In the town, the population was spread out, with 22.4% under the age of 18, 7.4% from 18 to 24, 26.5% from 25 to 44, 33.4% from 45 to 64, and 10.2% who were 65 years of age or older. The median age was 41 years. For every 100 females, there were 88.5 males. For every 100 females age 18 and over, there were 93.6 males.

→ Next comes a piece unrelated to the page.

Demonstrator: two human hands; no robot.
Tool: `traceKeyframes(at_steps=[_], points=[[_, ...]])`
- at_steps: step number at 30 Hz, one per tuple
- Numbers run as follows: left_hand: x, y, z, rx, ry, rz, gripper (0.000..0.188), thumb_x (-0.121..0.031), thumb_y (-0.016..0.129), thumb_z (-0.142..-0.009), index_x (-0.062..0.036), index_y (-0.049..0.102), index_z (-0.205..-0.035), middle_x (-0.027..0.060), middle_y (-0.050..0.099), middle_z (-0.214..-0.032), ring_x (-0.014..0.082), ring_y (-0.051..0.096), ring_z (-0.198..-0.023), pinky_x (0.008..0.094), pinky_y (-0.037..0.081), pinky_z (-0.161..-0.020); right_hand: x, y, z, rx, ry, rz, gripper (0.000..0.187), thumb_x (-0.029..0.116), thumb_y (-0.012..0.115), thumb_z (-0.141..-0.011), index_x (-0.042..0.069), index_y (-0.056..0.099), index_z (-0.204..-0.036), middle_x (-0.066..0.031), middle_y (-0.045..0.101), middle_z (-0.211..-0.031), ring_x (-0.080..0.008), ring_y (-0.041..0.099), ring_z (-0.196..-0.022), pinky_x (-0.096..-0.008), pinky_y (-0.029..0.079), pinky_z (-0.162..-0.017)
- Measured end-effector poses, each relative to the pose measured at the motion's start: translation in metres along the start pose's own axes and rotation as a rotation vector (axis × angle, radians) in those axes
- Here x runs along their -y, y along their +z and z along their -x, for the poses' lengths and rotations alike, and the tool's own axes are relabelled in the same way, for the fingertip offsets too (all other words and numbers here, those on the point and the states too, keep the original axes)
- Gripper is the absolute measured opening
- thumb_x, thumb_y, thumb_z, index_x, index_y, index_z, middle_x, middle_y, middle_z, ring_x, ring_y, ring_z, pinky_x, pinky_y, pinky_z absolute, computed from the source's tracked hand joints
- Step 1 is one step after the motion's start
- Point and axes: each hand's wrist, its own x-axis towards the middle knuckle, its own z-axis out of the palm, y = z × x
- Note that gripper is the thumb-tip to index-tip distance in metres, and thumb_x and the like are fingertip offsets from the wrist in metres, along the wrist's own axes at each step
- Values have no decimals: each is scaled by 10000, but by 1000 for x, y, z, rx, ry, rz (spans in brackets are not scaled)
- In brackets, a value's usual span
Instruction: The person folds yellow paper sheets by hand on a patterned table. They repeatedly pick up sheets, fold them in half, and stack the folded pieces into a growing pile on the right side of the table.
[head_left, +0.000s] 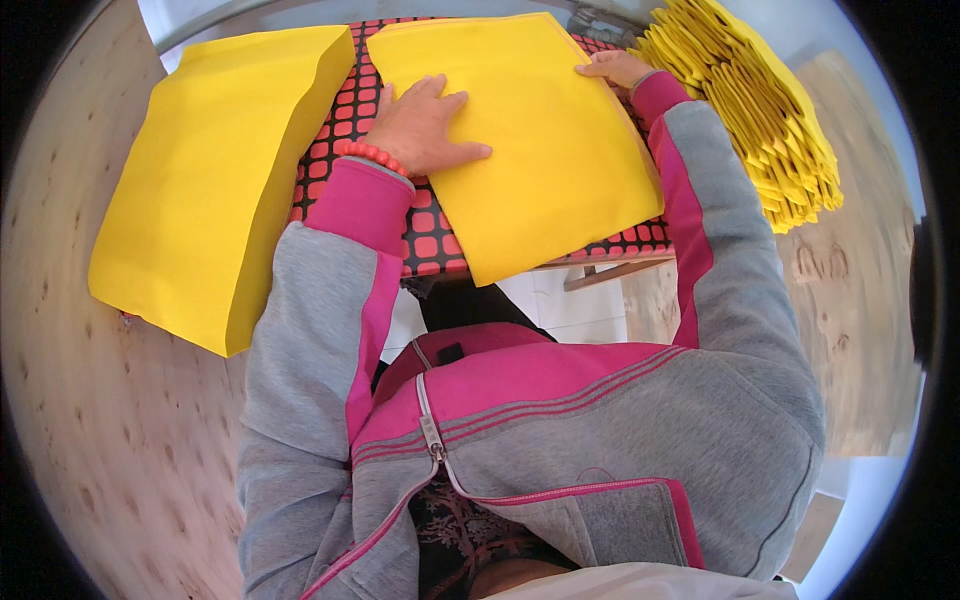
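Sheet count: one yellow sheet (545,150) under both hands
Stack count: one thick yellow stack (215,180) on the left; one fanned pile of folded yellow pieces (760,110) on the right — too many to count
Sheet position: flat on red-and-black grid mat (345,130), centre, between stack and pile
Sheet axis: long axis running near-to-far, tilted slightly — near corner overhanging the mat's front edge
Left hand (420,125): open, fingers spread, palm pressed flat on sheet, gripping nothing; red bead bracelet (372,155) at wrist
Right hand (615,68): resting on sheet's far right edge, fingers loosely curled; grip cannot be told
Surface: plywood table (120,420)
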Motion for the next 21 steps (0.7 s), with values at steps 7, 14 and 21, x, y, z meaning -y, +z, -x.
traceKeyframes(at_steps=[7,14,21], points=[[-4,0,2,-1,57,-19,872,-675,679,-829,-98,544,-1469,203,427,-1569,356,366,-1482,644,214,-1197,22,67,38,-694,-846,1087,238,280,739,-831,73,625,-861,-144,662,-805,-369,634,-760,-435,525,-700],[-4,0,2,34,19,-39,872,-689,653,-840,-116,532,-1485,171,402,-1604,331,344,-1505,655,195,-1200,10,14,112,-128,217,-23,356,412,605,-1025,79,727,-1057,-25,735,-825,-123,681,-685,-301,551,-595],[-2,-2,0,70,3,-43,878,-693,643,-848,-114,526,-1497,170,393,-1617,320,334,-1516,605,191,-1215,-16,0,170,57,265,-589,341,326,561,-1068,19,694,-1136,-72,768,-1003,-102,729,-799,-236,588,-670]])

The median income for a household in the town was $32,000, and the median income for a family was $32,000. Males had a median income of $25,000 versus $19,688 for females. The per capita income for the town was $15,225. About 7.8% of families and 12.4% of the population were below the poverty line, including 19.8% of those under age 18 and none of those age 65 or over.

Historical population
| Census | Pop. | Note | %± |
| 1820 | 608 |  | — |
| 1830 | 718 |  | 18.1% |
| 1840 | 711 |  | −1.0% |
| 1850 | 789 |  | 11.0% |
| 1860 | 745 |  | −5.6% |
| 1870 | 698 |  | −6.3% |
| 1880 | 651 |  | −6.7% |
| 1890 | 560 |  | −14.0% |
| 1900 | 463 |  | −17.3% |
| 1910 | 258 |  | −44.3% |
| 1920 | 203 |  | −21.3% |
| 1930 | 134 |  | −34.0% |
| 1940 | 164 |  | 22.4% |
| 1950 | 180 |  | 9.8% |
| 1960 | 234 |  | 30.0% |
| 1970 | 269 |  | 15.0% |
| 1980 | 311 |  | 15.6% |
| 1990 | 358 |  | 15.1% |
| 2000 | 392 |  | 9.5% |
| 2010 | 403 |  | 2.8% |
| 2016 (est.) | 373 |  | −7.4% |
U.S. Decennial Census

== Communities and locations in Hope ==
- Bennett Lake - A small lake north of Hope Falls.
- Groff Mountain - An elevation located northwest of the hamlet of Hope.
- Hope - The hamlet of Hope, previously called Hope Center, is on NY-30 and the east bank of the Sacandaga River.
- Hope Falls - A hamlet east of Hope village on Hope Falls Road.
- Huckleberry Mountain - An elevation located north-northwest of Hope Falls.
- Maple Grove - A location in the southeastern corner of Hope.
- Mason Hill - An elevation located south of Hope Falls.
- Middle Lake - A small lake between Bennet Lake and Murphy Lake.
- Murphy Lake - A small lake in the northern part of Hope.
- Rand Mountain - An elevation located north of Hope Falls.
- Round Top - An elevation located northwest of Hope Falls.
- Sacandaga River - A river flowing through the town. Groff Creek is a tributary and hiking trail beside the river.
- Scribner Mountain - An elevation located northwest of Hope Falls.
- Southerland Mountain - An elevation located northwest of the hamlet of Hope.
- Sturgis Mountain - An elevation located northwest of Hope Falls.
- Thomas Hill - An elevation located southeast of Hope Falls.

== Adjacent towns and areas ==
Benson is to the west, and the Town of Wells is to the north. The Towns of Day and Edinburg in Saratoga County are on the eastern boundary. Northampton is the southern border.